FBI vincula al régimen de Maduro con el Tren de Aragua y alerta posible infiltración criminal en EE.UU.
Un informe del FBI sugiere que la dictadura venezolana estaría facilitando el ingreso de miembros del Tren de Aragua a Estados Unidos con fines desestabilizadores, aunque otras agencias de inteligencia rechazan esta hipótesis.

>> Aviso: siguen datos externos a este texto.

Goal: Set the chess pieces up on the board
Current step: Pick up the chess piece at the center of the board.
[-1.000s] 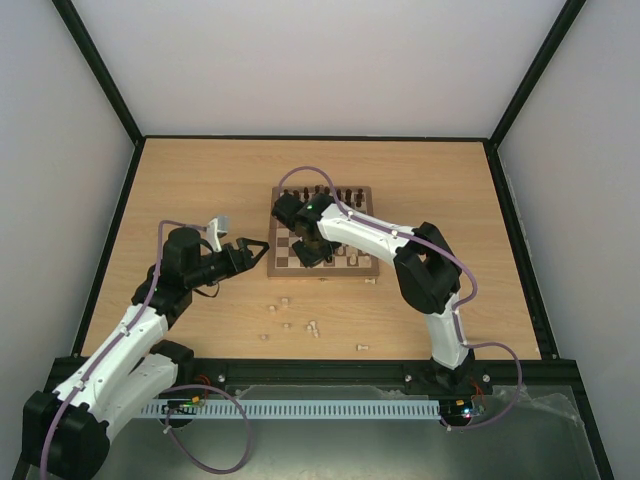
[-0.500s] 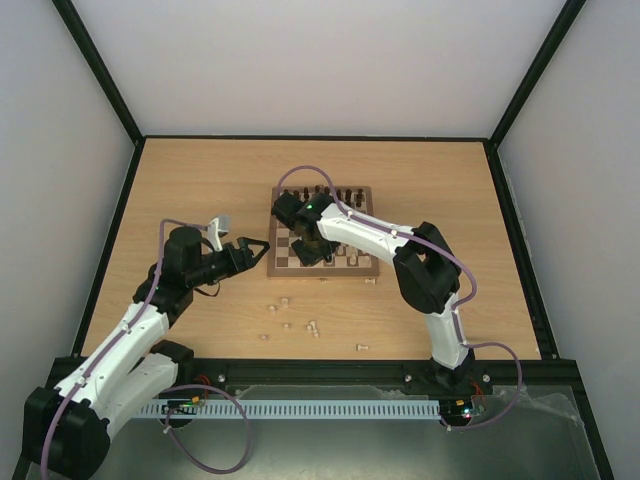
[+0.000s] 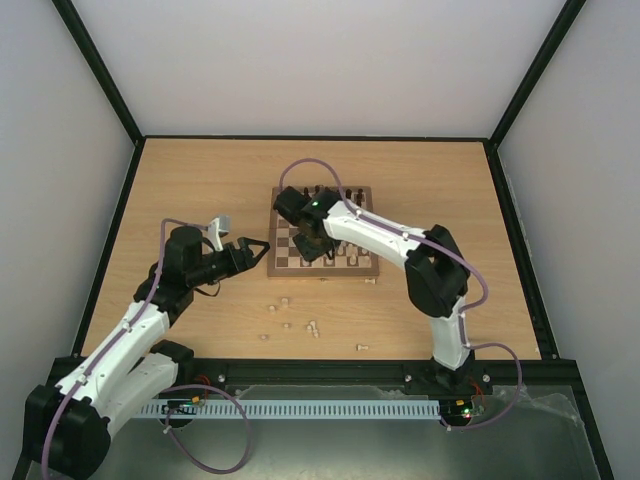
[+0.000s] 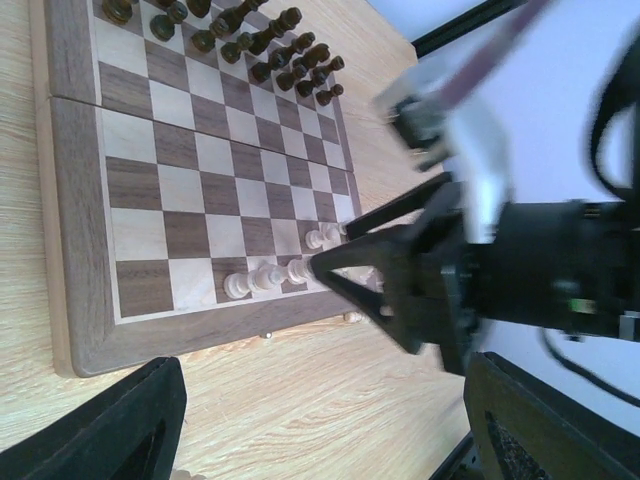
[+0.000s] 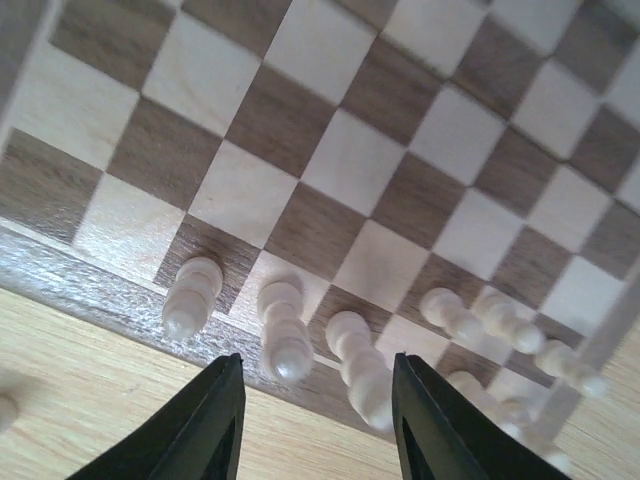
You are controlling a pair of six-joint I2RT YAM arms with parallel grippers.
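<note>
The board [image 3: 368, 268] lies at mid-table, with dark brown pieces on its far rows. Several cream chess pieces [image 5: 283, 332] stand in its near rows, also seen in the left wrist view [image 4: 265, 276]. More cream pieces [image 3: 313, 326] lie loose on the table in front of the board. My right gripper [image 3: 314, 246] hovers over the board's near-left part, open and empty, its fingers [image 5: 215, 425] straddling two standing pieces from above. My left gripper [image 3: 254, 248] is open and empty just left of the board, low over the table.
A single cream piece [image 3: 370, 281] lies by the board's near right corner. The right arm's black gripper [image 4: 400, 275] fills the right of the left wrist view. Black frame rails edge the table [image 3: 200, 180].
The right arm has shifted slightly, its elbow swinging right and its gripper edging a little farther over the board. The left arm has not moved.
</note>
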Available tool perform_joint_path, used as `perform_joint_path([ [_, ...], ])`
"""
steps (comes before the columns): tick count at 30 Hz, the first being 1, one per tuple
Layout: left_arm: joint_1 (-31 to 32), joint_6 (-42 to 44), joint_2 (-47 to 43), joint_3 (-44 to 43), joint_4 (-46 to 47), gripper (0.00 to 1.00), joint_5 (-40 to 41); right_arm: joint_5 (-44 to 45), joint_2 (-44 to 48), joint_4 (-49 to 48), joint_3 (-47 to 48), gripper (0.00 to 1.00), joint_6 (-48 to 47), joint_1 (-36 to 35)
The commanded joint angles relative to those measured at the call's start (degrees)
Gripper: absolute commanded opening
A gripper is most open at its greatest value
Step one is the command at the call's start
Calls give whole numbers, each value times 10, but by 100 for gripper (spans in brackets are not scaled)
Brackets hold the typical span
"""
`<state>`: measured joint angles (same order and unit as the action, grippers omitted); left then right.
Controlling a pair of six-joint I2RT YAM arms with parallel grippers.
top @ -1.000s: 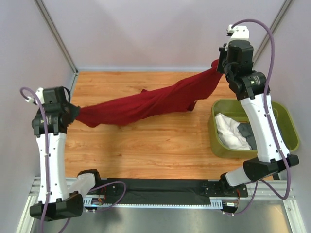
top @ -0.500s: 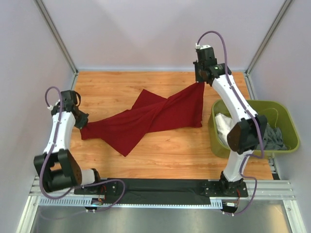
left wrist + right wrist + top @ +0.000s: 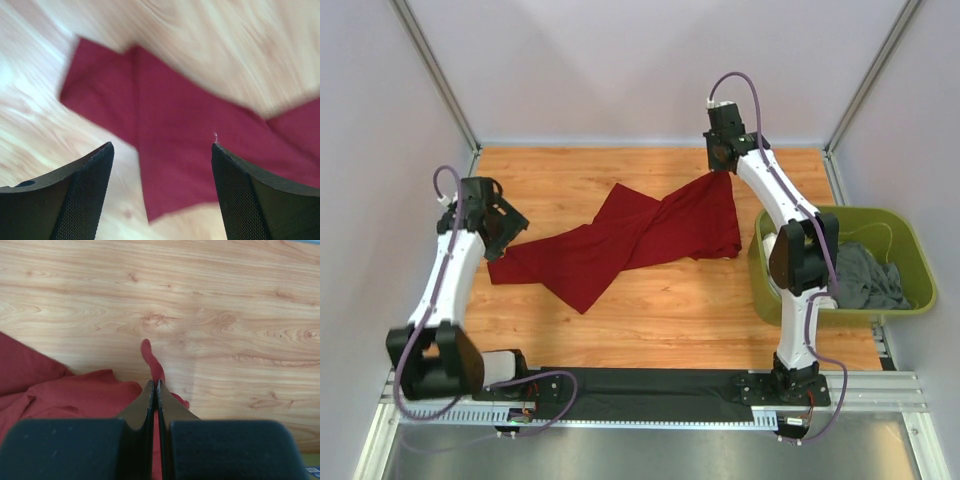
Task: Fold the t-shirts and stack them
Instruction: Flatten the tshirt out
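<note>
Dark red t-shirt (image 3: 640,235) lying rumpled across desk (image 3: 650,320), one corner pinched.
Desk wooden; shirt runs in a twisted band from left side to far right, flat on the wood, partly folded over itself. Olive-green tub (image 3: 758,285) at right edge, just beside shirt; grey t-shirt (image 3: 868,278) heaped inside. Right gripper (image 3: 154,383) clenched on shirt's far right corner, low over desk. Left gripper (image 3: 161,145) released, fingers spread wide, hovering above shirt's left end, holding nothing.

the top camera looks down from high on the near side at the whole table (image 3: 670,300). both wrist cameras look down close. all see the red shirt (image 3: 650,230).
</note>
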<state>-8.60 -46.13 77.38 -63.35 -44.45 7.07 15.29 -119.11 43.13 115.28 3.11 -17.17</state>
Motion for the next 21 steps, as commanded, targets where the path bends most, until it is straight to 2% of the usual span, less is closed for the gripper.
perform_joint_path([
  [1, 118, -59, -126, 41, -63, 84, 2, 2, 27, -33, -29, 0, 8, 0],
  [3, 165, -110, -150, 71, -78, 82, 0, 8, 37, -38, -45, 0, 8, 0],
  [4, 209, -180, -171, 100, -105, 81, 5, 10, 39, -40, -56, 0, 10, 0],
  [5, 235, -208, -185, 117, -114, 79, 23, 13, 45, -45, -74, 0, 9, 0],
  [6, 289, -240, -200, 134, -119, 79, 36, 17, 48, -53, -85, 0, 5, 0],
  [9, 361, -312, -241, 188, -121, 78, 58, 29, 56, -64, -110, 0, 1, 0],
  [15, 419, -353, -183, 253, -38, 76, 57, 20, 66, -67, -118, 0, 4, 0],
  [21, 423, -339, -110, 284, 66, 69, 70, 17, 84, -69, -129, 0, 7, 1],
])
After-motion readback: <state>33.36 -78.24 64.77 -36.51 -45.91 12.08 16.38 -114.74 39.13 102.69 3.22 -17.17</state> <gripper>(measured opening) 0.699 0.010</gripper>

Un memorándum reciente del FBI ha generado controversia al sugerir que el régimen de Nicolás Maduro podría estar facilitando el ingreso de miembros del Tren de Aragua a territorio estadounidense con el objetivo de desestabilizar la seguridad pública. El documento fue presentado en un tribunal federal de Texas, en el marco de una audiencia sobre la aplicación de la ley de tiempos de guerra “Alien Enemies Act” para deportar a presuntos integrantes del grupo criminal.
La información del FBI sostiene que algunos funcionarios del chavismo estarían utilizando a la organización como herramienta para infiltrar células delictivas en Estados Unidos. No obstante, este análisis ha sido objeto de rechazo por parte de otras agencias como la CIA y la NSA, las cuales niegan la existencia de pruebas concretas que vinculen directamente al liderazgo venezolano con el control o financiamiento de las operaciones del Tren de Aragua en territorio estadounidense.
El Consejo Nacional de Inteligencia también cuestionó las conclusiones del FBI, afirmando que no considera creíbles los supuestos vínculos entre el régimen chavista y la organización criminal. Esta discrepancia ha generado tensiones internas en la comunidad de inteligencia y ha motivado investigaciones por filtración de información clasificada.
En paralelo, el presidente Donald Trump defendió públicamente la idea de que Maduro controla al Tren de Aragua, y utilizó esa afirmación como justificación para activar la “Alien Enemies Act” con el fin de deportar a supuestos miembros de la banda sin necesidad de juicio previo. Sin embargo, múltiples demandas frenaron estas acciones al considerar que dicha ley no se aplica al contexto migratorio actual.
El Tren de Aragua, fundado en Venezuela durante la década de 2000 como un sindicato ferroviario, se transformó en una de las bandas criminales más temidas del continente bajo el liderazgo de Héctor “Niño Guerrero”, operando desde la cárcel de Tocorón. Actualmente, su red se extiende por América Latina y ha alcanzado Estados Unidos, donde se reporta su presencia en al menos 19 estados, incluyendo Florida, Texas, California y Nueva York.
El grupo está implicado en delitos como tráfico humano, extorsión, fraude y violencia armada. Ante esta amenaza, el Departamento del Tesoro estadounidense lo designó en julio de 2024 como organización criminal transnacional, ofreciendo recompensas por sus líderes.
En países como Chile y Perú, el Tren de Aragua ha protagonizado hechos de alto impacto social. En Chile, se le atribuyen crímenes como el asesinato del exmilitar venezolano Ronald Ojeda, presuntamente por encargo político. En Perú, opera una red de trata de personas que conecta Lima con Santiago, utilizando rutas migratorias para explotar a mujeres en situación de vulnerabilidad.
Mientras se mantiene el debate sobre los vínculos entre el chavismo y esta organización, la amenaza del Tren de Aragua continúa creciendo y generando preocupación tanto en América Latina como en Estados Unidos.